▶ _Task goal_
Would you transcribe word for word every line from the one containing "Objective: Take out" to the end of the data, both ends included, and leave out the rest?

*** Source material Section Begins ***

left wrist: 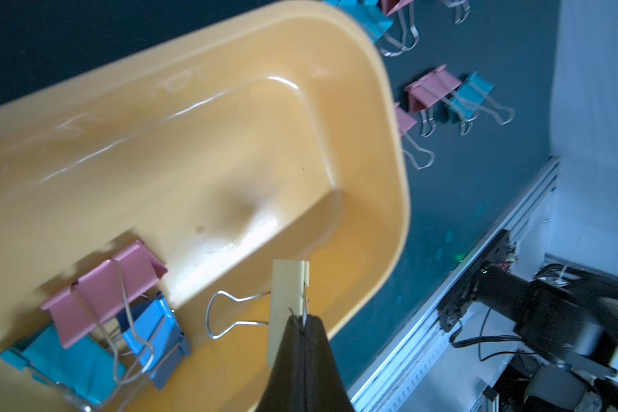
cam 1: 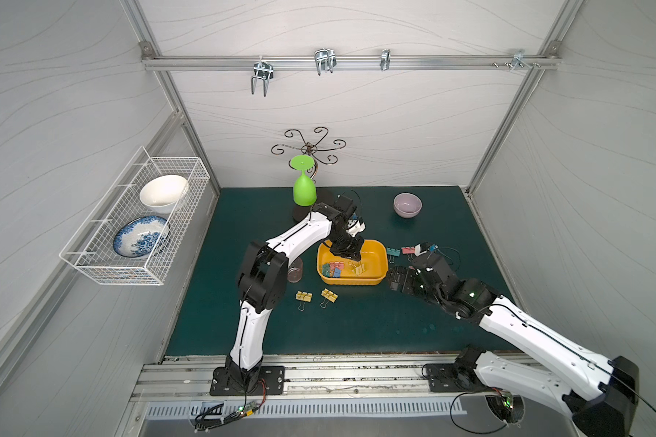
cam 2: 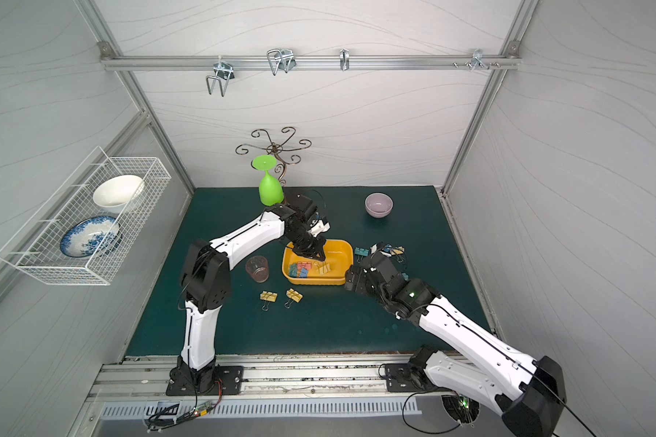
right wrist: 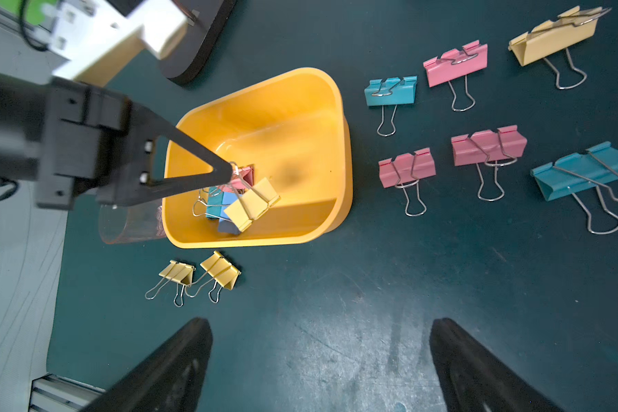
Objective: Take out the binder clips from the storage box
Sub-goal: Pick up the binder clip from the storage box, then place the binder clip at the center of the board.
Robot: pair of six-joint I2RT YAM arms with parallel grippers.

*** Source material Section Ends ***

▶ _Your solution_
Objective: Take out the binder clips from the storage box
Sub-goal: Pick up the binder clip from the storage box, then place the binder clip at the center of the board.
Robot: pair of six-joint I2RT YAM arms with parallel grippers.

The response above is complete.